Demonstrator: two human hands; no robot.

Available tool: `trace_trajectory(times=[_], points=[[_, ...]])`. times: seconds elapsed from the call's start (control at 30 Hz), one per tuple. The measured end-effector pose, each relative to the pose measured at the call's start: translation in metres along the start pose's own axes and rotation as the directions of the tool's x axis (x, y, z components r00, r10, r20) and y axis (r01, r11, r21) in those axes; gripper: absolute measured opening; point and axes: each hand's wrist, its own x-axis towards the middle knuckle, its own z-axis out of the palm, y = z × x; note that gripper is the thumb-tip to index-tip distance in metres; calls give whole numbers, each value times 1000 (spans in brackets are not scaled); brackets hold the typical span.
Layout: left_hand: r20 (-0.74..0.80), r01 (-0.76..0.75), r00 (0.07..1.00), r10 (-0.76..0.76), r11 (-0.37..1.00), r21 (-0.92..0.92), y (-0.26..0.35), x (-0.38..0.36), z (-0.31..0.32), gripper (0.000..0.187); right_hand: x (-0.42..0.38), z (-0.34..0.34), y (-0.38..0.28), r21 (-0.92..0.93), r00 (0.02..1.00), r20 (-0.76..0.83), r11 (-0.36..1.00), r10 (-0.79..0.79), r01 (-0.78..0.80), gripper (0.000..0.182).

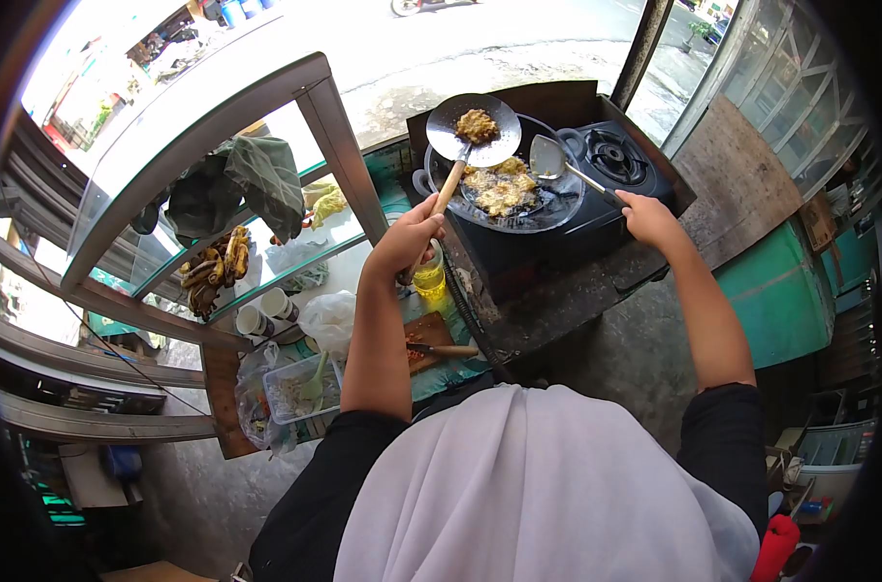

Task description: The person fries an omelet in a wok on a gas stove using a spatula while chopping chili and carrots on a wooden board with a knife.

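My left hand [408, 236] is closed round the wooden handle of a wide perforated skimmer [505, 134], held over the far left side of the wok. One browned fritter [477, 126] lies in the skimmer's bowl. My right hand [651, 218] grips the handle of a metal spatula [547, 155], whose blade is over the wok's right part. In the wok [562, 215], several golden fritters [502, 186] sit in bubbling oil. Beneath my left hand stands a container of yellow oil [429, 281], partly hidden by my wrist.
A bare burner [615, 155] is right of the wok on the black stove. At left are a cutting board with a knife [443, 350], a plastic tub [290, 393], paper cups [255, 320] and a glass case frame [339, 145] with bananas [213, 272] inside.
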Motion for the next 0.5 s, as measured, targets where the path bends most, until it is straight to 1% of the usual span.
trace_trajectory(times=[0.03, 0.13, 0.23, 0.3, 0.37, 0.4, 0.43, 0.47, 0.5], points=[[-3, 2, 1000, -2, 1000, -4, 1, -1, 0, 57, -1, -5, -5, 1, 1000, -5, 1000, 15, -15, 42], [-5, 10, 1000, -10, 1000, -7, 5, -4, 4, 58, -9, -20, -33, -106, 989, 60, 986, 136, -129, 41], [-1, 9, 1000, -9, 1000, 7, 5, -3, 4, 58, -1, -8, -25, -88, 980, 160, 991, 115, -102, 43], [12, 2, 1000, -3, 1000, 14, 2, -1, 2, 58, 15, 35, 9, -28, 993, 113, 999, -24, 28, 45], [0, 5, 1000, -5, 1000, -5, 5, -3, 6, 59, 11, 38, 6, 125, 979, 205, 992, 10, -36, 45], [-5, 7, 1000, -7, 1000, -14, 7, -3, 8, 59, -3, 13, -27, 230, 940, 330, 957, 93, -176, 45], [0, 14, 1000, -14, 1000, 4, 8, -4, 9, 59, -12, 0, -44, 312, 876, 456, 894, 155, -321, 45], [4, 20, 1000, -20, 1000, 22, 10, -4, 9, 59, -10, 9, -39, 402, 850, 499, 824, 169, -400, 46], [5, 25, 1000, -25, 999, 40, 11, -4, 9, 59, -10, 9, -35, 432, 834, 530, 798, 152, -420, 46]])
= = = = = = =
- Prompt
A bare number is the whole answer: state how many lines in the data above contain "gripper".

- Written response
2